Task to carry out:
You are asked to write out the entries exactly as they are given.

Records to use:
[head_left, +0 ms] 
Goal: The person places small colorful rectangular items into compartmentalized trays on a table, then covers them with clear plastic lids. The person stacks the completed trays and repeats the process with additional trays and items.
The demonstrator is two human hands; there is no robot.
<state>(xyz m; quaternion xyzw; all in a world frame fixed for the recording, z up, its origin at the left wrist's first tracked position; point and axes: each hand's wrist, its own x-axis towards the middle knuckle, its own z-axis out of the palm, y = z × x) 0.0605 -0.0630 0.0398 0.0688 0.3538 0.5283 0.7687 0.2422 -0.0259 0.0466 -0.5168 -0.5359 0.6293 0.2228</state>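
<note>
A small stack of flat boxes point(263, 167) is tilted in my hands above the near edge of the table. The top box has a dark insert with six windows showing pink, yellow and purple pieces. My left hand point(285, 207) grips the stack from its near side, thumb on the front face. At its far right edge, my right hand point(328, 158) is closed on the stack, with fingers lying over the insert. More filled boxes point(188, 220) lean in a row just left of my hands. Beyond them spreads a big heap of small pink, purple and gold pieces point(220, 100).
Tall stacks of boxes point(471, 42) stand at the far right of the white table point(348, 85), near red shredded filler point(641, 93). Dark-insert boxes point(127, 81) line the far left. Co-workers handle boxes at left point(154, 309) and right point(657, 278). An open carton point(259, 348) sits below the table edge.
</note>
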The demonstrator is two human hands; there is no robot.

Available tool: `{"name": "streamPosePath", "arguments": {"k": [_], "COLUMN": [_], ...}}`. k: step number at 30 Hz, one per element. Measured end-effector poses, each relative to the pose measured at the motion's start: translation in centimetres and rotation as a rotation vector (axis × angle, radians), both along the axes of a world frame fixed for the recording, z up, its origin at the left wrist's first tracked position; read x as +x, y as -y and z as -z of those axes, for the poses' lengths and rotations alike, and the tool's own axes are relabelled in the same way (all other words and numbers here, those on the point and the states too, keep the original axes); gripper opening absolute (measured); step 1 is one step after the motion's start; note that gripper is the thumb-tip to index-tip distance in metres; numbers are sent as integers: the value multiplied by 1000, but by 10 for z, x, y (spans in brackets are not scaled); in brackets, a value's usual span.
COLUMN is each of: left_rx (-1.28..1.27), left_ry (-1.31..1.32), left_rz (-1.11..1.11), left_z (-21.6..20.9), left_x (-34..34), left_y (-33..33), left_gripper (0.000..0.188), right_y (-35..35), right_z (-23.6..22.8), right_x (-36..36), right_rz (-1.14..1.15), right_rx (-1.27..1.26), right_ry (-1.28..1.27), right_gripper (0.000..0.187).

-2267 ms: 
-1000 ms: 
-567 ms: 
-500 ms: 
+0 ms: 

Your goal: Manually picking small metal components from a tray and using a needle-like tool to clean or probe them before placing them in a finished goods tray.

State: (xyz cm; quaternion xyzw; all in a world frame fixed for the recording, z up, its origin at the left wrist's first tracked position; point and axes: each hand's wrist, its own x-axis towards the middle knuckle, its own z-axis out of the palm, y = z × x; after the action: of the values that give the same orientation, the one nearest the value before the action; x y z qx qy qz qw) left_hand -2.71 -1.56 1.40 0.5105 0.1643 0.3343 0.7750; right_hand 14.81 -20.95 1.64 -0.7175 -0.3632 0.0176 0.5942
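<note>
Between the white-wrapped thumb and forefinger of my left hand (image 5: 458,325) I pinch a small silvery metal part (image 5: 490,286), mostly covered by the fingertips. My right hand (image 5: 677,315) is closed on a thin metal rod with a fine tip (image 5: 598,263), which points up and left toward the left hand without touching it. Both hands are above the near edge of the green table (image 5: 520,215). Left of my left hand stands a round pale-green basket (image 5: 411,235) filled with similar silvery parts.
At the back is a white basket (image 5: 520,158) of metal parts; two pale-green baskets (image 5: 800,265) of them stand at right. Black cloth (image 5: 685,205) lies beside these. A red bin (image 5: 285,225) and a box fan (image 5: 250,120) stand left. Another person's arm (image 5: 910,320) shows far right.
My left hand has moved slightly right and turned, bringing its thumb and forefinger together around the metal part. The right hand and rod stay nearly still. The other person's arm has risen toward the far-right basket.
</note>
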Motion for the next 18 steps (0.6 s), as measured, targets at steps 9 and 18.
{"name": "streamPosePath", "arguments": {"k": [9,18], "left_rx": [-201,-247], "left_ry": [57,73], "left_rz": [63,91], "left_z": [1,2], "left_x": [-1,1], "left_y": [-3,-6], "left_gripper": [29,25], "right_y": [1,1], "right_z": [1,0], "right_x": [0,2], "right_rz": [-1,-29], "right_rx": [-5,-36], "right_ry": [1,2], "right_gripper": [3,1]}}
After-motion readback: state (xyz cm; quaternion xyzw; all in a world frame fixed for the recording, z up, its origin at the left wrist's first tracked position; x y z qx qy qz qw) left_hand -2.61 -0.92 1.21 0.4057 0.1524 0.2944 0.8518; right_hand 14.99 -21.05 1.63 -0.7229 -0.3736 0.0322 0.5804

Your response:
[head_left, +0 ms] 
Goal: The person places small colorful rectangular items into compartmentalized trays on a table, then covers them with clear plastic lids. The person stacks the completed trays and repeats the process with additional trays and items.
The demonstrator is two human hands; there is no robot.
<state>(xyz m; quaternion xyzw; all in a world frame fixed for the recording, z up, its origin at the left wrist's first tracked position; point and axes: each hand's wrist, its own x-axis towards the middle knuckle, its own z-axis out of the palm, y = z × x) 0.0605 -0.0630 0.0398 0.0688 0.3538 0.5283 0.7687 0.2422 -0.0259 0.0466 -0.5168 -0.5359 0.6293 0.2228</state>
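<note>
A small stack of flat boxes point(263, 167) is tilted in my hands above the near edge of the table. The top box has a dark insert with six windows showing pink, yellow and purple pieces. My left hand point(285, 207) grips the stack from its near side, thumb on the front face. At its far right edge, my right hand point(328, 158) is closed on the stack, with fingers lying over the insert. More filled boxes point(188, 220) lean in a row just left of my hands. Beyond them spreads a big heap of small pink, purple and gold pieces point(220, 100).
Tall stacks of boxes point(471, 42) stand at the far right of the white table point(348, 85), near red shredded filler point(641, 93). Dark-insert boxes point(127, 81) line the far left. Co-workers handle boxes at left point(154, 309) and right point(657, 278). An open carton point(259, 348) sits below the table edge.
</note>
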The demonstrator is two human hands; there is no robot.

Available tool: `{"name": "streamPosePath", "arguments": {"k": [_], "COLUMN": [_], ...}}`. k: step number at 30 Hz, one per element. Measured end-effector poses, each relative to the pose measured at the motion's start: translation in centimetres and rotation as a rotation vector (axis × angle, radians), both along the axes of a world frame fixed for the recording, z up, its origin at the left wrist's first tracked position; read x as +x, y as -y and z as -z of those axes, for the poses' lengths and rotations alike, and the tool's own axes are relabelled in the same way (all other words and numbers here, those on the point and the states too, keep the original axes); gripper opening absolute (measured); step 1 is one step after the motion's start; note that gripper is the thumb-tip to index-tip distance in metres; numbers are sent as integers: the value multiplied by 1000, but by 10 for z, x, y (spans in brackets are not scaled); in brackets, a value's usual span.
COLUMN is each of: left_rx (-1.28..1.27), left_ry (-1.31..1.32), left_rz (-1.11..1.11), left_z (-21.6..20.9), left_x (-34..34), left_y (-33..33), left_gripper (0.000..0.188), right_y (-35..35), right_z (-23.6..22.8), right_x (-36..36), right_rz (-1.14..1.15), right_rx (-1.27..1.26), right_ry (-1.28..1.27), right_gripper (0.000..0.187).

-2267 ms: 
-1000 ms: 
-567 ms: 
-500 ms: 
+0 ms: 

Your goal: Manually picking small metal components from a tray and using a needle-like tool to clean or probe them before placing them in a finished goods tray.

State: (xyz cm; quaternion xyzw; all in a world frame fixed for the recording, z up, its origin at the left wrist's first tracked position; point and axes: each hand's wrist, its own x-axis towards the middle knuckle, its own z-axis out of the palm, y = z × x; after the action: of the values that give the same orientation, the one nearest the value before the action; x y z qx qy qz qw) left_hand -2.71 -1.56 1.40 0.5105 0.1643 0.3343 0.7750; right_hand 14.81 -20.95 1.64 -0.7175 -0.3632 0.0176 0.5942
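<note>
Between the white-wrapped thumb and forefinger of my left hand (image 5: 458,325) I pinch a small silvery metal part (image 5: 490,286), mostly covered by the fingertips. My right hand (image 5: 677,315) is closed on a thin metal rod with a fine tip (image 5: 598,263), which points up and left toward the left hand without touching it. Both hands are above the near edge of the green table (image 5: 520,215). Left of my left hand stands a round pale-green basket (image 5: 411,235) filled with similar silvery parts.
At the back is a white basket (image 5: 520,158) of metal parts; two pale-green baskets (image 5: 800,265) of them stand at right. Black cloth (image 5: 685,205) lies beside these. A red bin (image 5: 285,225) and a box fan (image 5: 250,120) stand left. Another person's arm (image 5: 910,320) shows far right.
My left hand has moved slightly right and turned, bringing its thumb and forefinger together around the metal part. The right hand and rod stay nearly still. The other person's arm has risen toward the far-right basket.
</note>
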Motion for the next 18 steps (0.6 s), as measured, targets at steps 9 and 18.
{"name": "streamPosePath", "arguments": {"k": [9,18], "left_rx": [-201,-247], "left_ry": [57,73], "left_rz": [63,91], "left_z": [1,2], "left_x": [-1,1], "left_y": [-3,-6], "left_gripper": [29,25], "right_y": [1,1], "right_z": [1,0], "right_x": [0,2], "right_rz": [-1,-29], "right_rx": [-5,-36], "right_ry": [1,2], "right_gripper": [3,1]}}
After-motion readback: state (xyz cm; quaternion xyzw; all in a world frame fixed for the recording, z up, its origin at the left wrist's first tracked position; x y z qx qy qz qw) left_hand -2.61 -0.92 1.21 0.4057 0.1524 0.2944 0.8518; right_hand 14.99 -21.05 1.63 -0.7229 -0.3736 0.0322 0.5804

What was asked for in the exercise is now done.